Jetson TX2 - redundant copy of RFS partition?

Hi,

I’m working on a task to ensure the device boots everytime in production environment. I’ve enabled bootloader redundancy so the device boots from the redundant partition if it fails to boot from the primary boot partition. However what happens if my rootfs corrupts and fails to load ?
Is it possible to split the APP partition (28G currently) into two 14G redundant partitions so if the primary root partition gets corrupted and or for some other reason fails to load correctly, it loads from the redundant partition ?
Any other recommendation ? Thanks

This probably won’t help much, but basically you might be talking about having the rootfs run in RAID1 where two partitions are mirrored and a partition failure will use the remaining working partition. Or…are you suggesting having an unmodified and unused partition which only takes over if the first partition dies…and where the first and second partitions are purposely not kept in sync?

There is an issue with RAID on rootfs because you’d need to use an initrd. I have not yet found a way to use an initrd on recent releases:
[url]https://devtalk.nvidia.com/default/topic/1041772/r28-2-initrd-and-device-tree-/[/url]

For separate non-RAID rootfs partitions it might not be too bad, but this would have some weaknesses. Currently U-Boot has some environment variables which are macros. Those macros have a default device search order, and so for example if you have an SD card with a valid “/boot/extlinux/extlinux.conf”, then this will be loaded instead of the eMMC version. That macro for search order can be edited quite easily from a serial console at the U-Boot prompt. The main weakness is that if the extlinux.conf survives, but the rest of a partition has something fatal, then the bad partition would still be booted…the test only tests for existence of extlinux.conf and not for other failures (e.g., a bad kernel will get booted every time if the extlinux.conf points at it…a failed partition would correctly fail over to the other partition since extlinux.conf would not be found).

You might want to specify more exactly what kind of failover situation you are interested in recovering from.
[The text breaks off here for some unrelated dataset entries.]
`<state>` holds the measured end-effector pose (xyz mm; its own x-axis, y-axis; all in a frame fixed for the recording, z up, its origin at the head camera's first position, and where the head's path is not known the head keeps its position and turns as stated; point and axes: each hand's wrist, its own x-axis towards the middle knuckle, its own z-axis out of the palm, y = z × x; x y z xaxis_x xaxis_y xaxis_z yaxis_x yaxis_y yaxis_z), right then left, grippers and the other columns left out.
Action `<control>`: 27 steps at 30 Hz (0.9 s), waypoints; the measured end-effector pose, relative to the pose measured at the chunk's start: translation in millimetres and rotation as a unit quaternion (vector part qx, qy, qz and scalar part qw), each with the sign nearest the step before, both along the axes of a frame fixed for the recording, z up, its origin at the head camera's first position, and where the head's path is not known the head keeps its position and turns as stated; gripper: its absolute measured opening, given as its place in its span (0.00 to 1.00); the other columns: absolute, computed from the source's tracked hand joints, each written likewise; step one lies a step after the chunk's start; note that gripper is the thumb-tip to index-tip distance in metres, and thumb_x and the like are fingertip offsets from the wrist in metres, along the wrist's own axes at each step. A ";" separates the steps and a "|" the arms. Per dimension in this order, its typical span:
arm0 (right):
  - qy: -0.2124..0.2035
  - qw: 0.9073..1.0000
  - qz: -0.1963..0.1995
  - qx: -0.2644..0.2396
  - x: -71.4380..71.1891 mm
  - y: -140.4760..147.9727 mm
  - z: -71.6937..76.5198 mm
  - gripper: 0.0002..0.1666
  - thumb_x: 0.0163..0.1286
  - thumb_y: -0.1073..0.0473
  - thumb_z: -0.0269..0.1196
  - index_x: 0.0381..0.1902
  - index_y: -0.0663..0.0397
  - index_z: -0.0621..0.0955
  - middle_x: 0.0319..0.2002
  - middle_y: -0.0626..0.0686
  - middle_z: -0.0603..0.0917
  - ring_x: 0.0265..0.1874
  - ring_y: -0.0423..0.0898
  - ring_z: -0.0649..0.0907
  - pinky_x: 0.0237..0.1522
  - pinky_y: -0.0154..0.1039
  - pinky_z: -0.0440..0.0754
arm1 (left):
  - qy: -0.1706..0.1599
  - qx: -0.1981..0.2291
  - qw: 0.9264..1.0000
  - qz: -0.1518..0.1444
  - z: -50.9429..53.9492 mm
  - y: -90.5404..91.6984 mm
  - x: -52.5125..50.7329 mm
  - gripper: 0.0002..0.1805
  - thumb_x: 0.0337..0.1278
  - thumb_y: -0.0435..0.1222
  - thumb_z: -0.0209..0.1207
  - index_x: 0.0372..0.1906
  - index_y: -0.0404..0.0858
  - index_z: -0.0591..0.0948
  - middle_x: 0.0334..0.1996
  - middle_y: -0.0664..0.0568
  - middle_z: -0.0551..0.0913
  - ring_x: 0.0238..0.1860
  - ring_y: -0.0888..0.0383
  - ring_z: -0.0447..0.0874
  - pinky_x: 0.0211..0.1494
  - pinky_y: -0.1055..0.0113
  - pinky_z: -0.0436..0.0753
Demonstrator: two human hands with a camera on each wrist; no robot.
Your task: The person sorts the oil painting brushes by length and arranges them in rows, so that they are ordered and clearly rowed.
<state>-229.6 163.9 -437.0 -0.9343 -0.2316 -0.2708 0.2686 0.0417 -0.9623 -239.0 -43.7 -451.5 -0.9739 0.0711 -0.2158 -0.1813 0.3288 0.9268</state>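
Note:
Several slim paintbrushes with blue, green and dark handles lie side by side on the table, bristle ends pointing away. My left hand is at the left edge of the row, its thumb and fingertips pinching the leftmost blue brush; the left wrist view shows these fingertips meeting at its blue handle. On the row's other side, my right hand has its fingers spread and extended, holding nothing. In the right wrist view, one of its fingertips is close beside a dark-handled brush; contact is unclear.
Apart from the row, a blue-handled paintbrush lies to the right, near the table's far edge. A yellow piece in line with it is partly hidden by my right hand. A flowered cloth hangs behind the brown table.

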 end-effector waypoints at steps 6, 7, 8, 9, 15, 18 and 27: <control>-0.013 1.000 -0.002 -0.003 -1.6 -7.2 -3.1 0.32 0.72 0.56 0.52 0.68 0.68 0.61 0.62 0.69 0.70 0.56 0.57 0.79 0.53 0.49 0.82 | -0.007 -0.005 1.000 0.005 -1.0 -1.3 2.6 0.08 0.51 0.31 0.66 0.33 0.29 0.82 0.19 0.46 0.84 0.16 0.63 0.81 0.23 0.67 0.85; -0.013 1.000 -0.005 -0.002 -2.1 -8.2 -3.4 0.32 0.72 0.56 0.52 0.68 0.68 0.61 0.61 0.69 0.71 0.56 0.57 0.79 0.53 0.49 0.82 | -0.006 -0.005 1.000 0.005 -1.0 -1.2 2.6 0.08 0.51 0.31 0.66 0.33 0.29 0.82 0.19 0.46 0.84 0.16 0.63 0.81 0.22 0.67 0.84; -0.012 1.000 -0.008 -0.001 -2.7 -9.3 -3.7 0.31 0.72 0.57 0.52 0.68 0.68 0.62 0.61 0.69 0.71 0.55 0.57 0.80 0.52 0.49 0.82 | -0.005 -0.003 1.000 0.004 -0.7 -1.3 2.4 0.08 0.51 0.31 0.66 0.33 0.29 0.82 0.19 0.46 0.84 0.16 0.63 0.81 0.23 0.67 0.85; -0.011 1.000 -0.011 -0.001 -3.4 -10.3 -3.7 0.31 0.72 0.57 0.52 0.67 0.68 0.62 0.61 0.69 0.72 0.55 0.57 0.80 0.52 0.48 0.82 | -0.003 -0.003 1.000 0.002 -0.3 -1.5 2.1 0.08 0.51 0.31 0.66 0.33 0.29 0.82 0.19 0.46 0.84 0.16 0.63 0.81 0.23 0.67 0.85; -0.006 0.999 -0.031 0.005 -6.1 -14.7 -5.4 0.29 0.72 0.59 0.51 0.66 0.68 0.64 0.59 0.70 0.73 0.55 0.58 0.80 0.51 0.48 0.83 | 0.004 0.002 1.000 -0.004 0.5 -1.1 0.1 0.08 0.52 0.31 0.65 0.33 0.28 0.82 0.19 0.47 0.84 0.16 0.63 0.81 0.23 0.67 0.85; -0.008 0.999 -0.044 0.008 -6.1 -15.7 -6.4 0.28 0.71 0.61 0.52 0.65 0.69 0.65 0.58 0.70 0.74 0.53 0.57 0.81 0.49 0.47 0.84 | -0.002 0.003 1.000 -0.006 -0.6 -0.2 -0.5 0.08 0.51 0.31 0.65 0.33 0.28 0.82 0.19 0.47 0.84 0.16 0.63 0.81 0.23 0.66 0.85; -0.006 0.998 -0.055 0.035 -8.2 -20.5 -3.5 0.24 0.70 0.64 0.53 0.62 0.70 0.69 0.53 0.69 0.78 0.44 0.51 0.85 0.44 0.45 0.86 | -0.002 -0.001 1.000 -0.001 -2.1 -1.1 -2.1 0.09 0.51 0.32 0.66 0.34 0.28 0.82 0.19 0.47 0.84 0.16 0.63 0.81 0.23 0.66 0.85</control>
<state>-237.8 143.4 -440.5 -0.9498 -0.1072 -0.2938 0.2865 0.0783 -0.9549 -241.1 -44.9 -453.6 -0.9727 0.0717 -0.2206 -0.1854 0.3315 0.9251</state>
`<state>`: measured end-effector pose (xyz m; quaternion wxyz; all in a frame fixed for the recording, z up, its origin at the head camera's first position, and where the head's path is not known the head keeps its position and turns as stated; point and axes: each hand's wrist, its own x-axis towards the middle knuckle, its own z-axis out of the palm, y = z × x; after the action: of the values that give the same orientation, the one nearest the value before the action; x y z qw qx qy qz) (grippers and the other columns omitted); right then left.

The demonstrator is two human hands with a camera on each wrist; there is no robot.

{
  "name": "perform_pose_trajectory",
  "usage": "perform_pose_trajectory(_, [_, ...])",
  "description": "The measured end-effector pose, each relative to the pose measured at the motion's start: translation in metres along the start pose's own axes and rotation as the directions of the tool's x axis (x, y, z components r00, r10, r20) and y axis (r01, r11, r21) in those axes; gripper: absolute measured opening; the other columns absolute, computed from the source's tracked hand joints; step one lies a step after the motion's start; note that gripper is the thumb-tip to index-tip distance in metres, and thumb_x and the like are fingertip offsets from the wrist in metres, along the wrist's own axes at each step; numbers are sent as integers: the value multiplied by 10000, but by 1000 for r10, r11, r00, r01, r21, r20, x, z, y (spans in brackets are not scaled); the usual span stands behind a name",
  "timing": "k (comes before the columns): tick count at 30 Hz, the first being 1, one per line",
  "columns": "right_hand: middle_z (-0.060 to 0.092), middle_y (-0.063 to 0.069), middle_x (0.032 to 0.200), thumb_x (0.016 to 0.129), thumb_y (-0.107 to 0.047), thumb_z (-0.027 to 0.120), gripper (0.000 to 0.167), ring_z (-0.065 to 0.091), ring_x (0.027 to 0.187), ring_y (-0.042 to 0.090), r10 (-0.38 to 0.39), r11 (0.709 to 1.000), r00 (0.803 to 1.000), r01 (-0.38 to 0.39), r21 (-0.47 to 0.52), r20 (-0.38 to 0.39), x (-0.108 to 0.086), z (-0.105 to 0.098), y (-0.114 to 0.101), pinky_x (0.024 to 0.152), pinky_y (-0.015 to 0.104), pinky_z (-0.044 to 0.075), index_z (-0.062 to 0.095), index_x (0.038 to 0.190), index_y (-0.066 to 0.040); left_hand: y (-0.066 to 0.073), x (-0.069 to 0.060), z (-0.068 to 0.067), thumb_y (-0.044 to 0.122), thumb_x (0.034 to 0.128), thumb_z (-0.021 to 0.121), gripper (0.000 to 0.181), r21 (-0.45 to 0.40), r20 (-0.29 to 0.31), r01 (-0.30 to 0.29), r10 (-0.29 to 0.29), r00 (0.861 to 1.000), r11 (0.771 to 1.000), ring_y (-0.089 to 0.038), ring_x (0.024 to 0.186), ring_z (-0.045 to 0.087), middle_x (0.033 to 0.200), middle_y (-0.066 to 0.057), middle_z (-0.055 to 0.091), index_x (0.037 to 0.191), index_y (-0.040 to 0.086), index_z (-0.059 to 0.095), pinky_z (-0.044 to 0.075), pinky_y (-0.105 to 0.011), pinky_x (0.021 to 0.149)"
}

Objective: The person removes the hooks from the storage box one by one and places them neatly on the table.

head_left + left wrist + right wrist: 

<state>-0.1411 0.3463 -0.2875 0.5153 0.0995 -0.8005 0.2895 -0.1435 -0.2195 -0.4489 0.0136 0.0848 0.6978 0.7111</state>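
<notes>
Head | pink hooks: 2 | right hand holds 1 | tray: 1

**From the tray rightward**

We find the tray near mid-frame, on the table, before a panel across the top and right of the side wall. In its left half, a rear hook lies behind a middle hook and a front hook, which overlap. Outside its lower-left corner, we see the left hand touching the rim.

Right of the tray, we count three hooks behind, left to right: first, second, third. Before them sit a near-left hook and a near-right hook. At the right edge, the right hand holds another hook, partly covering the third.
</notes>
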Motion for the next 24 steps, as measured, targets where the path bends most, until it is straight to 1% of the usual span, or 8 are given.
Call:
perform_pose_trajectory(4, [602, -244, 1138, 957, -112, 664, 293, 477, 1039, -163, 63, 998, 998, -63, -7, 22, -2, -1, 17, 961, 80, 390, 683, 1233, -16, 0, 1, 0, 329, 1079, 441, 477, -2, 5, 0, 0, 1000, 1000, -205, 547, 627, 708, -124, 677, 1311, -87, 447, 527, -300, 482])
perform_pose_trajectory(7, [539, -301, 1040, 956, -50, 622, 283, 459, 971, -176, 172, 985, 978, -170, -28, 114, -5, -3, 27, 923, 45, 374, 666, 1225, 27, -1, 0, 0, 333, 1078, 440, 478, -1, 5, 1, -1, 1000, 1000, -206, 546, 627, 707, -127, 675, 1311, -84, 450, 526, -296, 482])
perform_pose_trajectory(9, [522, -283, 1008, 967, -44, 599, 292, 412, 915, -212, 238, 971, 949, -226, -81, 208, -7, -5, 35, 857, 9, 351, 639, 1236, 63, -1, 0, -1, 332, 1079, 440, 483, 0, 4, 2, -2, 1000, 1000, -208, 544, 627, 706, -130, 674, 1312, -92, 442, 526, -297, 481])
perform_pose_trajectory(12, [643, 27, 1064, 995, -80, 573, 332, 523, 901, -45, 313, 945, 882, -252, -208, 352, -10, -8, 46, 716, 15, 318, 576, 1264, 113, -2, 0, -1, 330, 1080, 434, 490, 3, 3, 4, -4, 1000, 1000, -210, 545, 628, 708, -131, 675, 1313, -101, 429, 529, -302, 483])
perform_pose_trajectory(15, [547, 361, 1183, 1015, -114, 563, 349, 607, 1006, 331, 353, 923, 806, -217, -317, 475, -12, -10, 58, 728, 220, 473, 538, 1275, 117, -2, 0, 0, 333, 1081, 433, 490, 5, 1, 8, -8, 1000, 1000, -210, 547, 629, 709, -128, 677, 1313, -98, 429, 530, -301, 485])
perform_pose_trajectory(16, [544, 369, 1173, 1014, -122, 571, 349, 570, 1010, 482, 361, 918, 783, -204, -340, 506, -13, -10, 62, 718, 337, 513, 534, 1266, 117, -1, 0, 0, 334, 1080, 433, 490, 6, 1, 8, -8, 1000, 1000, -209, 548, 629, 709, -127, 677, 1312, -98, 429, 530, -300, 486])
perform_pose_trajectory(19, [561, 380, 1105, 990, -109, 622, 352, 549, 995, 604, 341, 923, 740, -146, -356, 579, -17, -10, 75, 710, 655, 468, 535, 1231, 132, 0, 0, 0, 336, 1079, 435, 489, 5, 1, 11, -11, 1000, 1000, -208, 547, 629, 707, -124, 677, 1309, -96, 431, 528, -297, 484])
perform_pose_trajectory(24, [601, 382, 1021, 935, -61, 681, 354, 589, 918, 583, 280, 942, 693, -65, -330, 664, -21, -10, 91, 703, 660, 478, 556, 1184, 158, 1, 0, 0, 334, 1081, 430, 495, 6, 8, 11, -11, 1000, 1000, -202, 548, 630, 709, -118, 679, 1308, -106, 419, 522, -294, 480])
Yes, you can split it to two partitions. Cboot passes to u-boot the cmdline environment from which you can derive which set of files/partitions you’re booting, it’s relatively easy to extend u-boot env with a command which walks through bootargs from cboot and determines which partition to look for extlinux.conf. Extlinux.conf can refer to u-boot environment variables which are set with setenv, this can be useful for passing right rootfs device to kernel cmdline (e.g. if you have the same rootfs image on both partitions).
Update software from nvidia makes sure that if given set boots it marks the current set as working. If e.g. system crashes *) upon boot from given set of bootware (and rootfs partition in this case) enough times (hardcoded 7) it will switch to other set (this should be true during update, I don’t know at the moment if it’s still true for regular boots after first successful boot after update).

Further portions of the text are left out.